▸ **TASK DESCRIPTION**
Search the data for the word "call" and copy every line that contains it.

[[ DATA BLOCK, beginning ]]

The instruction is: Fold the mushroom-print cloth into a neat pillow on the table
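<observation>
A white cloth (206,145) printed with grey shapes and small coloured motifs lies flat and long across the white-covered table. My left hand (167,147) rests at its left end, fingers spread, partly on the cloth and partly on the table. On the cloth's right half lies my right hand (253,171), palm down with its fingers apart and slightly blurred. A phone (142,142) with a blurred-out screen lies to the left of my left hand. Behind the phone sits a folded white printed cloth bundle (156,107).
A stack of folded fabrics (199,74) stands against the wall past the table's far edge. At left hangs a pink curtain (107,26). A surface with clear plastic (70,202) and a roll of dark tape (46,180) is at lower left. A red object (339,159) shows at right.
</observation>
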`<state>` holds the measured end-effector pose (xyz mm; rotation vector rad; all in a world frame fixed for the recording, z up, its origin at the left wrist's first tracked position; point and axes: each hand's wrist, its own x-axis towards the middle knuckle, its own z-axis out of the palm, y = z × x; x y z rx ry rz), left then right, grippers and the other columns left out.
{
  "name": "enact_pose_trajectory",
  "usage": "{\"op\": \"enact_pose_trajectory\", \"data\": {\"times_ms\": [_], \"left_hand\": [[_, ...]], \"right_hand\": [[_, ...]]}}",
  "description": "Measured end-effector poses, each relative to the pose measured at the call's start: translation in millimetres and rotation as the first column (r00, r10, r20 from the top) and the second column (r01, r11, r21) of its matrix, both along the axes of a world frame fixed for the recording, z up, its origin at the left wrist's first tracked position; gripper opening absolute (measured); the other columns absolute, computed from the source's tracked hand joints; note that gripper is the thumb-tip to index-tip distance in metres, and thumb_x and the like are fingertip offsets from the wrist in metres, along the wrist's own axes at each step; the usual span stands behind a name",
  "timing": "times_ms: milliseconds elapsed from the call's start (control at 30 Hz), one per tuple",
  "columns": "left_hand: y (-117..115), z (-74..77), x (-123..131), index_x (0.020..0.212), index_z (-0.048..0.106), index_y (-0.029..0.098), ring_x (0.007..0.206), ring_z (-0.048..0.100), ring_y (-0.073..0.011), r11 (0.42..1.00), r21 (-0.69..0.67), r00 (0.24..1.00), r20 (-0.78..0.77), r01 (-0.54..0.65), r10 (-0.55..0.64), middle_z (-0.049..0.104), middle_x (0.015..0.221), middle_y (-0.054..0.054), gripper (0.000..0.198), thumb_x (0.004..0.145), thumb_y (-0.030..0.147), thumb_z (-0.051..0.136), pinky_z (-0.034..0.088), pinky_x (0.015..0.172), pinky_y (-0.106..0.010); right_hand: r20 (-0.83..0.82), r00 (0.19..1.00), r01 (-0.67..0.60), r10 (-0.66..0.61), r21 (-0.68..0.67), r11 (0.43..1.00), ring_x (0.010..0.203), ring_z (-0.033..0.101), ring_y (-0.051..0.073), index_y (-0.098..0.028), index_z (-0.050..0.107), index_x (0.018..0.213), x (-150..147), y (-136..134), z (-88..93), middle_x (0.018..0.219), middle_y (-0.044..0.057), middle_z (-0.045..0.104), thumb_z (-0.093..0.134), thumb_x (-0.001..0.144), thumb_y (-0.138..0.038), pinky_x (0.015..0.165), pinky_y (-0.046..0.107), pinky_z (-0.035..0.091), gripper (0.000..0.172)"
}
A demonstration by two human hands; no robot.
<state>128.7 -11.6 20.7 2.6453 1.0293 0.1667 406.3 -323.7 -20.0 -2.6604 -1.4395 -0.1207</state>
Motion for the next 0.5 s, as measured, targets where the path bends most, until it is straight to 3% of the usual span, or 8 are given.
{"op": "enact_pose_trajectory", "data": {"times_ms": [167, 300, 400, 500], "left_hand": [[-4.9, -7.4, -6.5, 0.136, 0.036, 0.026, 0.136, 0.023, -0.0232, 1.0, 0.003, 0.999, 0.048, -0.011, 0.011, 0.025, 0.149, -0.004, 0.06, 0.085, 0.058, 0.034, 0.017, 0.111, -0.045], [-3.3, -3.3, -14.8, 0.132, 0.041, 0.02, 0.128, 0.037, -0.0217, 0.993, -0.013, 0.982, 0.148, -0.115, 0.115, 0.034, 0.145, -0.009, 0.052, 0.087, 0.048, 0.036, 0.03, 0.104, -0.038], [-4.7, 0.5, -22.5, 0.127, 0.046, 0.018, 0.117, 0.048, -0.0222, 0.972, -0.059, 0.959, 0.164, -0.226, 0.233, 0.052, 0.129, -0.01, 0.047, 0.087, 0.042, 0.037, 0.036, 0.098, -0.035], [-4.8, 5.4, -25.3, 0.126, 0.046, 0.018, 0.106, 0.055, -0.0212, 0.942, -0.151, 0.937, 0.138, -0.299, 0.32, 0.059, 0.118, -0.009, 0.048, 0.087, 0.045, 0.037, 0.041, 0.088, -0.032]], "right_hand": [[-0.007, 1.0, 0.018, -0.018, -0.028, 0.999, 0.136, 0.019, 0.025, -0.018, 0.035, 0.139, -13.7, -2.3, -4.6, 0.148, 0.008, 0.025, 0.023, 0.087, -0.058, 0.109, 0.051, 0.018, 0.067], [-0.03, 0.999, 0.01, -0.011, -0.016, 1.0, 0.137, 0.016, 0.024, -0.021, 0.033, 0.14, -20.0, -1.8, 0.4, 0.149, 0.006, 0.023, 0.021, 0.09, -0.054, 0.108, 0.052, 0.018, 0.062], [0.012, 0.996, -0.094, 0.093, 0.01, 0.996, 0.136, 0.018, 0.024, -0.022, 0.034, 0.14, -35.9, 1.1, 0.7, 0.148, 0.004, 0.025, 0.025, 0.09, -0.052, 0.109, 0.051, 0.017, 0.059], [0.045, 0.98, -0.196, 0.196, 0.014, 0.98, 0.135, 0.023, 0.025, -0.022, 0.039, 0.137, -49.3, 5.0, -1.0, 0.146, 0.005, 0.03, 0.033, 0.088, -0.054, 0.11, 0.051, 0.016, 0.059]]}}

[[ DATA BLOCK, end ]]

▸ **ANSWER FOR THIS EXERCISE**
  "description": "Measured end-effector poses, each relative to the pose measured at the call's start: translation in millimetres and rotation as the first column (r00, r10, r20 from the top) and the second column (r01, r11, r21) of its matrix, both along the axes of a world frame fixed for the recording, z up, its origin at the left wrist's first tracked position; gripper opening absolute (measured); the other columns absolute, computed from the source's tracked hand joints; note that gripper is the thumb-tip to index-tip distance in metres, and thumb_x and the like are fingertip offsets from the wrist in metres, along the wrist's own axes at each step; the usual span stands behind a name",
  "timing": "times_ms: milliseconds elapsed from the call's start (control at 30 Hz), one per tuple",

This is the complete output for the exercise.